• How to complete this task
Print the listing below again from the line that contains "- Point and" onward, keeping every line exact and leaving out the lines before it.

• Supplied data
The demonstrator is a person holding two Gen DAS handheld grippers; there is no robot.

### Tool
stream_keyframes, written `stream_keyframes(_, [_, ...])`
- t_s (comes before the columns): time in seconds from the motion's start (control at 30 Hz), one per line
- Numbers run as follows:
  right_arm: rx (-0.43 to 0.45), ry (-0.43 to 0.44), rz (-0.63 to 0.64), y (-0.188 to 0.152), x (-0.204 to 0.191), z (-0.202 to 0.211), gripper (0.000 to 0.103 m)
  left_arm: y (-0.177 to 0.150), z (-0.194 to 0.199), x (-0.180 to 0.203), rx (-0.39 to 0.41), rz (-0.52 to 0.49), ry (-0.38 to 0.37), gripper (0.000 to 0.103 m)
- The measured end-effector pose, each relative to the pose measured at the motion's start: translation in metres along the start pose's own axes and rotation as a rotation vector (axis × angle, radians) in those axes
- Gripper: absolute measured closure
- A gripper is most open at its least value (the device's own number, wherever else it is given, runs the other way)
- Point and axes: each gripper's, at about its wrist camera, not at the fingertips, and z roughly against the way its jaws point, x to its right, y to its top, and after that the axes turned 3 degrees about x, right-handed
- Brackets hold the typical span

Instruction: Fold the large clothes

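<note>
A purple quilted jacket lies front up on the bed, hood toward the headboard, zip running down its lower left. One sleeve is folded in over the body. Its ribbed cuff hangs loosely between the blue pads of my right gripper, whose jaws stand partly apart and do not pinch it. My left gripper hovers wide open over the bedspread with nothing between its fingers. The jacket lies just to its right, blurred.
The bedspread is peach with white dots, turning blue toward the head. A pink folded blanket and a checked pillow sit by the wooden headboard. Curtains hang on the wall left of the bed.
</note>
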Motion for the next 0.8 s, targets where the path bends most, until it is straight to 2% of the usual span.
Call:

• Written reply
- Point and axes: each gripper's, at about its wrist camera, not at the fingertips, and z roughly against the way its jaws point, x to its right, y to its top, and after that the axes turned 3 degrees about x, right-handed
- Brackets hold the typical span

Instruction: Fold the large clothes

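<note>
A purple quilted jacket lies front up on the bed, hood toward the headboard, zip running down its lower left. One sleeve is folded in over the body. Its ribbed cuff hangs loosely between the blue pads of my right gripper, whose jaws stand partly apart and do not pinch it. My left gripper hovers wide open over the bedspread with nothing between its fingers. The jacket lies just to its right, blurred.
The bedspread is peach with white dots, turning blue toward the head. A pink folded blanket and a checked pillow sit by the wooden headboard. Curtains hang on the wall left of the bed.
</note>
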Motion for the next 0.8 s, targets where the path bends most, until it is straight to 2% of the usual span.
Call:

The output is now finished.